▶ [Exercise description]:
For the word "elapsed", copy every line of the material that includes it.

▶ [Extracted entries]:
---*---

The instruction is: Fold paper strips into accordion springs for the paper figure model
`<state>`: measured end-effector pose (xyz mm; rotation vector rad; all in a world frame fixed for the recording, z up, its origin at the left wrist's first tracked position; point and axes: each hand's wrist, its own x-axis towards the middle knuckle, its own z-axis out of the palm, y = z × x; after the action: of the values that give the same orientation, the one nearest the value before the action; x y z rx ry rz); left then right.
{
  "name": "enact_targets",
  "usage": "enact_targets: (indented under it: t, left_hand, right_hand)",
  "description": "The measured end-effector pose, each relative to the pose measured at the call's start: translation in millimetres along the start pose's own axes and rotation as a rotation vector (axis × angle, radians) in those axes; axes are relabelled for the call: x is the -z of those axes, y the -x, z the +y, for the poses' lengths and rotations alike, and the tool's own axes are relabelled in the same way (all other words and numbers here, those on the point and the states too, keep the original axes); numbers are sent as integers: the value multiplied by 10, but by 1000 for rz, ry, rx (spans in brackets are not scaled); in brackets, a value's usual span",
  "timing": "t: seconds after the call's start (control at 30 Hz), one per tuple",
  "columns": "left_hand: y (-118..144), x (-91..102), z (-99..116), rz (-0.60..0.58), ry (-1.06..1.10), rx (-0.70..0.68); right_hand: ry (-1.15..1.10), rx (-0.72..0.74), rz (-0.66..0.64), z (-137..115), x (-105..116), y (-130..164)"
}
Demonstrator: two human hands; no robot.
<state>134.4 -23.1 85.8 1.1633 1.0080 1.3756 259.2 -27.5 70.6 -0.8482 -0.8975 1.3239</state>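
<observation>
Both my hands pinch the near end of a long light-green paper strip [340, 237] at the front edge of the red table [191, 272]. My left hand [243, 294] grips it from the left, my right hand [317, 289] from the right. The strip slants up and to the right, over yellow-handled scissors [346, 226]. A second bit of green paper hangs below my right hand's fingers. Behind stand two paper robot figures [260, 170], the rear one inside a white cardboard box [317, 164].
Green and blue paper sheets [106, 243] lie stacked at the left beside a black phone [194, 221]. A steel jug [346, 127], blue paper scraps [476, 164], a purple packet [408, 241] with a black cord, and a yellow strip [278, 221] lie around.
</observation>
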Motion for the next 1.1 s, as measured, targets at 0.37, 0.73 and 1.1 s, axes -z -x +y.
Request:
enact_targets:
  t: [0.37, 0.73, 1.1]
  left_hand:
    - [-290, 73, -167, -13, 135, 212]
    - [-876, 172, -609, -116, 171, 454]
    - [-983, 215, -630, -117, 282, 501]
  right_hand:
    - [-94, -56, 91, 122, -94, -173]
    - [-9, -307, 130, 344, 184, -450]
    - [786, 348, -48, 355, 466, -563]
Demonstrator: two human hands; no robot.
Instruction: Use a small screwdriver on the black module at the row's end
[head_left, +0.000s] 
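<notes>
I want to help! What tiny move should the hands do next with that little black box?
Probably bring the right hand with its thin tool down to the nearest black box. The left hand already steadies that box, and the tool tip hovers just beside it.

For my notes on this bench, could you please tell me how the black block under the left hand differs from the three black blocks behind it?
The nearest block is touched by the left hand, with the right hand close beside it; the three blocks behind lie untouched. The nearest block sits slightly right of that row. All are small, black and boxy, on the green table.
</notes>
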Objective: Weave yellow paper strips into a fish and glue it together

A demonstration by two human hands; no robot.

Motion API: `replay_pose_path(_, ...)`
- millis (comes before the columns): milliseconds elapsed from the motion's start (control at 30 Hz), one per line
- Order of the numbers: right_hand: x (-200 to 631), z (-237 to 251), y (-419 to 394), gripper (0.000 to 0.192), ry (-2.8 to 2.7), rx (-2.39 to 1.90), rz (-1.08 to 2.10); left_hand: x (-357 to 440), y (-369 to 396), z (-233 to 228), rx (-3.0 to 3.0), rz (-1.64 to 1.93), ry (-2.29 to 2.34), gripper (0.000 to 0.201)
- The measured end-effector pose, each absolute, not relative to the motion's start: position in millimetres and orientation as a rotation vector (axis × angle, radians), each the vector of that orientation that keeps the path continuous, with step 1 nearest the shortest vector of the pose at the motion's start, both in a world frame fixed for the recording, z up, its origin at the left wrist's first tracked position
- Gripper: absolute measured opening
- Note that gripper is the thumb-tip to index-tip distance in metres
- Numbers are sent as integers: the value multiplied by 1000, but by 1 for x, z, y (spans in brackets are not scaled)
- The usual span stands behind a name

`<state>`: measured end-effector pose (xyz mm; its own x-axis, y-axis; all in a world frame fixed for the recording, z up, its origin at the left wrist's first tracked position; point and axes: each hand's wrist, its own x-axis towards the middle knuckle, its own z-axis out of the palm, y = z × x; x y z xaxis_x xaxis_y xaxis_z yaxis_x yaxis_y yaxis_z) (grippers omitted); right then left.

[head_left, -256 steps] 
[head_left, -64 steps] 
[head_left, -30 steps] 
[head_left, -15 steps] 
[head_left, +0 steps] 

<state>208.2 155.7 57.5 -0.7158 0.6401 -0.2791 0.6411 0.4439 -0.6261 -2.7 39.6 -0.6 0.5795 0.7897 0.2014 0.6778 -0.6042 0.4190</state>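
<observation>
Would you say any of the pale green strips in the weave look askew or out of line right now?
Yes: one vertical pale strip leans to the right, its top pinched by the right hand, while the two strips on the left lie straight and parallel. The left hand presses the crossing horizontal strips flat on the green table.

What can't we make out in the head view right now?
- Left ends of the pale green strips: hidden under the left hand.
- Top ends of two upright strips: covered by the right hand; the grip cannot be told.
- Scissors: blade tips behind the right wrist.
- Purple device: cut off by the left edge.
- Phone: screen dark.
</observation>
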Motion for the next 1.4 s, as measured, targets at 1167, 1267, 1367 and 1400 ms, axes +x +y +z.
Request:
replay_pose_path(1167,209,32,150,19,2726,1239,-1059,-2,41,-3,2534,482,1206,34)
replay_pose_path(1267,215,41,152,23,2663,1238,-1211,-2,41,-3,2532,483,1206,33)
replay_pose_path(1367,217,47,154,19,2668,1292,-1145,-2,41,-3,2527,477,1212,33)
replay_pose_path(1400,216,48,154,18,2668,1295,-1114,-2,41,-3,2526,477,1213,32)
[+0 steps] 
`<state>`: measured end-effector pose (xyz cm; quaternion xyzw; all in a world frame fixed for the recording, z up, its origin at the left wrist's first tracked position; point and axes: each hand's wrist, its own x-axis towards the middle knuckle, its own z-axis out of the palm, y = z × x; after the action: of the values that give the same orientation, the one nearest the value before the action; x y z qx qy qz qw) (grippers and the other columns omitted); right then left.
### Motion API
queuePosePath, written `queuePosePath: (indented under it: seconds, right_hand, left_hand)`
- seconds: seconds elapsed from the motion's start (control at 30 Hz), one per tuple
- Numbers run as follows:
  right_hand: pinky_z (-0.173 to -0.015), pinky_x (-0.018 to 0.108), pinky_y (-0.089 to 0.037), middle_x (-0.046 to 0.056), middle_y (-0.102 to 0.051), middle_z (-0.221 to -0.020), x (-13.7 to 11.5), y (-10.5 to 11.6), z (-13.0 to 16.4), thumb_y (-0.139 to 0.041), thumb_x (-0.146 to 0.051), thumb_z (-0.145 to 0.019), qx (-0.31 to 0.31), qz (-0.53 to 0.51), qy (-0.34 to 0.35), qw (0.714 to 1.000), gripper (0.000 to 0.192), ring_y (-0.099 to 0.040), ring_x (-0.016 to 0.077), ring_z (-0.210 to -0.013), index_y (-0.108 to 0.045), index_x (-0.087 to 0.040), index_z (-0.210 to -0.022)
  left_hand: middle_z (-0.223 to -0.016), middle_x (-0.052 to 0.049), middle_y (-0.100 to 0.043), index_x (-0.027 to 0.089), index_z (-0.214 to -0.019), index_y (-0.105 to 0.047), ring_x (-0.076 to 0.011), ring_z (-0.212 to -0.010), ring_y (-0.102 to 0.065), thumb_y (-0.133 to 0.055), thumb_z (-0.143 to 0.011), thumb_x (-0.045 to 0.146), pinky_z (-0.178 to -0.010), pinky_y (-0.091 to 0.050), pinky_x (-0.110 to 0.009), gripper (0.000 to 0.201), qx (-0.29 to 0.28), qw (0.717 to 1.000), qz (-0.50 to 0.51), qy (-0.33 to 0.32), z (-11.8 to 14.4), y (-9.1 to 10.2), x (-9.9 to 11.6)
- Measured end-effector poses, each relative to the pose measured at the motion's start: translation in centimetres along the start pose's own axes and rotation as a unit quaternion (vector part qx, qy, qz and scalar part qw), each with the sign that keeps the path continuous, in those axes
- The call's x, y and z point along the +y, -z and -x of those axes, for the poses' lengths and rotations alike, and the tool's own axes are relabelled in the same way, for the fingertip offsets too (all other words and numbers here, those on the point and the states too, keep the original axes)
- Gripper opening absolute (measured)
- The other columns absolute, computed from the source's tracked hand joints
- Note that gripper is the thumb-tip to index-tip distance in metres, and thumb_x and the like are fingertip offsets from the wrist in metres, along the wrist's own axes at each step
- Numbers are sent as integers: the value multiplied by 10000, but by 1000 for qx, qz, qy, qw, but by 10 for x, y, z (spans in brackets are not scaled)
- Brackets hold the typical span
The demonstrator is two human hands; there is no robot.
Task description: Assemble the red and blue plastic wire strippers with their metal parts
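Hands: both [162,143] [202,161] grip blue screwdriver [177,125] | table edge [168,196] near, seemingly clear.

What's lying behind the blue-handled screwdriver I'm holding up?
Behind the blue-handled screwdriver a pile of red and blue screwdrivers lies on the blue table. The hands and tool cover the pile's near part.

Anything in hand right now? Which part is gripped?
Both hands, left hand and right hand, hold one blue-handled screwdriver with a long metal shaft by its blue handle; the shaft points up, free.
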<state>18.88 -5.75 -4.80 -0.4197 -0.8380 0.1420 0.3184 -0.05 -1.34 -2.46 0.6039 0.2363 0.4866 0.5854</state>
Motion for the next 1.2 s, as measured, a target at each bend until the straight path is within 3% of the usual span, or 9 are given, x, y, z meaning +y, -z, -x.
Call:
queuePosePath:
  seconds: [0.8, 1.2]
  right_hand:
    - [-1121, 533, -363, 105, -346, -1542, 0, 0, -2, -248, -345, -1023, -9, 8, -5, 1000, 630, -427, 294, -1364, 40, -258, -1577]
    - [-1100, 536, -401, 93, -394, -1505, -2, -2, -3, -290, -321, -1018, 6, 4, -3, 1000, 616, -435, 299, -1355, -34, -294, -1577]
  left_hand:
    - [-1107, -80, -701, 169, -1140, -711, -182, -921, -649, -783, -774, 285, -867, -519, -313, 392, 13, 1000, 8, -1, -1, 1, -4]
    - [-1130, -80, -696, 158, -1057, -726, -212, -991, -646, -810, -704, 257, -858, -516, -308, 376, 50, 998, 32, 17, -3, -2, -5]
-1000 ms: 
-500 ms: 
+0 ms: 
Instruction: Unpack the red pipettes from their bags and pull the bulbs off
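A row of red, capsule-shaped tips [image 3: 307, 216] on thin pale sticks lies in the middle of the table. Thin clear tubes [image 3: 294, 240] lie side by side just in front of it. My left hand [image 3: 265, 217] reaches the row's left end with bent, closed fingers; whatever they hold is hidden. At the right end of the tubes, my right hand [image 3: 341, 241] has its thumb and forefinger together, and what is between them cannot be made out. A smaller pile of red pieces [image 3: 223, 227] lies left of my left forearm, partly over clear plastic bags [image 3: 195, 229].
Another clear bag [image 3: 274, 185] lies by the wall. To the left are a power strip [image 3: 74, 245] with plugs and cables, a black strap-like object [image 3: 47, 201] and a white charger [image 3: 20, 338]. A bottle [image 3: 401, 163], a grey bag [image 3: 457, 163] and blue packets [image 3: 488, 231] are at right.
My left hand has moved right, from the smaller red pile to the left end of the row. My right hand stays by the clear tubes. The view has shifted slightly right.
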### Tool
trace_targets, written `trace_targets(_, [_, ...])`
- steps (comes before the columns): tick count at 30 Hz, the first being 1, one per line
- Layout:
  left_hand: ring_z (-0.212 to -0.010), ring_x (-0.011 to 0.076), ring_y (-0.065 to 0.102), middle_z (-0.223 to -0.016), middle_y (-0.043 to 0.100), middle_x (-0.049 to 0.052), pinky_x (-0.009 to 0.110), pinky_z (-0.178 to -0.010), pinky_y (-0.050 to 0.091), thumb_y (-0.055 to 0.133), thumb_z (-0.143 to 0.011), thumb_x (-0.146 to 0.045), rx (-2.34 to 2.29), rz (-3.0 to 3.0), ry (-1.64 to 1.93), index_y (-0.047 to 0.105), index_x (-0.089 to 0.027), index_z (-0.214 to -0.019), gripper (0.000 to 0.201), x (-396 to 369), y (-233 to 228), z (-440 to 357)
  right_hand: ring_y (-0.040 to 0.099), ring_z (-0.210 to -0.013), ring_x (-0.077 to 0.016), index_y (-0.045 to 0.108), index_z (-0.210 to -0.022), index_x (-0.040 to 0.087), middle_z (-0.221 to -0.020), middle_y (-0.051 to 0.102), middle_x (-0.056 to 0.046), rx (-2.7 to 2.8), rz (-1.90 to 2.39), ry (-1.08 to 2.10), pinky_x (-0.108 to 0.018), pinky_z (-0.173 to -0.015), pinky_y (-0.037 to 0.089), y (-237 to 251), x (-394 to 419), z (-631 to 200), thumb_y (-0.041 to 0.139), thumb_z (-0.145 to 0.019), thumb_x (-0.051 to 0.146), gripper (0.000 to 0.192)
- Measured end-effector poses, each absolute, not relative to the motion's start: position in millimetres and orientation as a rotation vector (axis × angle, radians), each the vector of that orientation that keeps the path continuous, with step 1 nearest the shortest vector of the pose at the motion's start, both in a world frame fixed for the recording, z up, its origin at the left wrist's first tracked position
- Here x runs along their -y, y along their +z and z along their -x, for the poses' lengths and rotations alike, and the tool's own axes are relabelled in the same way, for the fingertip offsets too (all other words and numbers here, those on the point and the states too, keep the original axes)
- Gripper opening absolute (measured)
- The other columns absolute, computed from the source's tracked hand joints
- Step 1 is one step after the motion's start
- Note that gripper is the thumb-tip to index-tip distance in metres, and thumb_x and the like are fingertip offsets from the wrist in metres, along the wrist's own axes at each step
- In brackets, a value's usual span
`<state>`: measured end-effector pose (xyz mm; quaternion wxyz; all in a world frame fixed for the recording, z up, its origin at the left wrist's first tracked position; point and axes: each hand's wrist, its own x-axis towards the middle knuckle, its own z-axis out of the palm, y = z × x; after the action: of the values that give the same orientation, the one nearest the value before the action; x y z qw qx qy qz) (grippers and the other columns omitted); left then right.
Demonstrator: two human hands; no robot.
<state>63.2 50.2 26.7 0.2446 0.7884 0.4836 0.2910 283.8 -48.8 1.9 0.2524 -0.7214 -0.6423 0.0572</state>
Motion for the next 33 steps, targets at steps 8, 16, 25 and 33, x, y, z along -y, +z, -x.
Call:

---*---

▶ [Output for this task]:
- millis (comes before the columns): milliseconds elapsed from the motion's start (control at 30 Hz), one per line
- seconds: seconds elapsed from the motion's start (control at 30 Hz), one per tuple

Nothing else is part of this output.